● **PROBLEM STATEMENT**: Every line from the start of the records below to the line containing "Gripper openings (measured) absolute" should be retyped exactly, that line included, and no others.

Saved entries
-- Opening Marker --
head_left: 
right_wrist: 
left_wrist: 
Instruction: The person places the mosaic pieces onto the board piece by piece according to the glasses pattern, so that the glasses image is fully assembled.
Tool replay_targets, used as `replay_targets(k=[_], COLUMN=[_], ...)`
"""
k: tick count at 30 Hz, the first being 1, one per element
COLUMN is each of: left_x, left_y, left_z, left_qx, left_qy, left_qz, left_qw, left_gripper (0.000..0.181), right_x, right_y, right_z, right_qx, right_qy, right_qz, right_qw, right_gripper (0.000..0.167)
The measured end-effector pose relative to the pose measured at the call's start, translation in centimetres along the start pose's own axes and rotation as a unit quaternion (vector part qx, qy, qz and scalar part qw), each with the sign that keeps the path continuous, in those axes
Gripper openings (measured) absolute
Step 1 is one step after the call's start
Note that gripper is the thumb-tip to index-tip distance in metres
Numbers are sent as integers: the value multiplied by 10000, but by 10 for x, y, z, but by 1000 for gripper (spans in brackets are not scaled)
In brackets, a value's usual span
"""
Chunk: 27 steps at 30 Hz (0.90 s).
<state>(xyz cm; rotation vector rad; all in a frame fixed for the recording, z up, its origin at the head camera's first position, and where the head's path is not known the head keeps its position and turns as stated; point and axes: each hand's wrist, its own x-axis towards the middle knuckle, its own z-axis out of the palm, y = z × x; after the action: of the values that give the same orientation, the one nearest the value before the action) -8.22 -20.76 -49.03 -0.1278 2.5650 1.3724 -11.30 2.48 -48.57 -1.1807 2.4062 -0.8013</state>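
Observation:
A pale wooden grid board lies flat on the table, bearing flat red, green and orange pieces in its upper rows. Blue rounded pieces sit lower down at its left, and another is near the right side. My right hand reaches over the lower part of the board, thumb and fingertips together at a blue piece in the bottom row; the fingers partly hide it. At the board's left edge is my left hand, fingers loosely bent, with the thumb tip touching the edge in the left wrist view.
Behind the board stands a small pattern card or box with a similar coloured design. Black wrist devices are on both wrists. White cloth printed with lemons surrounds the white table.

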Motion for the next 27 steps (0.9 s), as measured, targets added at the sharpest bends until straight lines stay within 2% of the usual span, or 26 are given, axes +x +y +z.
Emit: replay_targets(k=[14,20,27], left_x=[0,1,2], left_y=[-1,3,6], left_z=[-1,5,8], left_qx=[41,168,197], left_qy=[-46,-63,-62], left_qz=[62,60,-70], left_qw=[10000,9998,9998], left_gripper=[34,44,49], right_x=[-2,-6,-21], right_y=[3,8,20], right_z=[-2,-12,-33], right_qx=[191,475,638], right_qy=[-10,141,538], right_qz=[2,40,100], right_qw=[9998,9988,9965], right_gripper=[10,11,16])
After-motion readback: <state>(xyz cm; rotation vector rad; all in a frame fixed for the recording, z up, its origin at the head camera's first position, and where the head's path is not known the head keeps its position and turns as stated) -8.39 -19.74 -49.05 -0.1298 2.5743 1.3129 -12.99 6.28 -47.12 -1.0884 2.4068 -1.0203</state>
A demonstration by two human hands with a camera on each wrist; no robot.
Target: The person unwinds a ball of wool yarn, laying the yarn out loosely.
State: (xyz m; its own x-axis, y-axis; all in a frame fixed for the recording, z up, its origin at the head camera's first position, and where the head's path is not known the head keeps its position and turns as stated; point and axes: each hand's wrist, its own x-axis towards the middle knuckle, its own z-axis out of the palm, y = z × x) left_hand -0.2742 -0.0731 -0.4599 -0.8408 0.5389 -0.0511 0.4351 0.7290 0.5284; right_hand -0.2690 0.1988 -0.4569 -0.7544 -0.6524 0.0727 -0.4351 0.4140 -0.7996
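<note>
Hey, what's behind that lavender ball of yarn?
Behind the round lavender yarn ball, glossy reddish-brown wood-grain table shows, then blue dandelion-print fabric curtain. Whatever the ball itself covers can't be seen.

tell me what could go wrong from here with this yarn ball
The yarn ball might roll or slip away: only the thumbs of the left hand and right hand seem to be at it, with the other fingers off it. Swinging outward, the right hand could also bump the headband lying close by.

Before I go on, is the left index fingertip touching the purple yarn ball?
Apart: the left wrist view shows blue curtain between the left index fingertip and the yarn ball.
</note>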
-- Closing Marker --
● **ANSWER**:
head_left: 
right_wrist: 
left_wrist: 
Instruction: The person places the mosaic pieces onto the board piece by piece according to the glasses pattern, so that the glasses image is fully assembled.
Tool replay_targets, used as `replay_targets(k=[_], COLUMN=[_], ...)`
"""
k: tick count at 30 Hz, the first being 1, one per element
COLUMN is each of: left_x, left_y, left_z, left_qx, left_qy, left_qz, left_qw, left_gripper (0.000..0.181), right_x, right_y, right_z, right_qx, right_qy, right_qz, right_qw, right_gripper (0.000..0.167)
The measured end-effector pose relative to the pose measured at the call's start, translation in centimetres along the start pose's own axes and rotation as a unit quaternion (vector part qx, qy, qz and scalar part qw), each with the sign that keeps the path continuous, in those axes
Gripper openings (measured) absolute

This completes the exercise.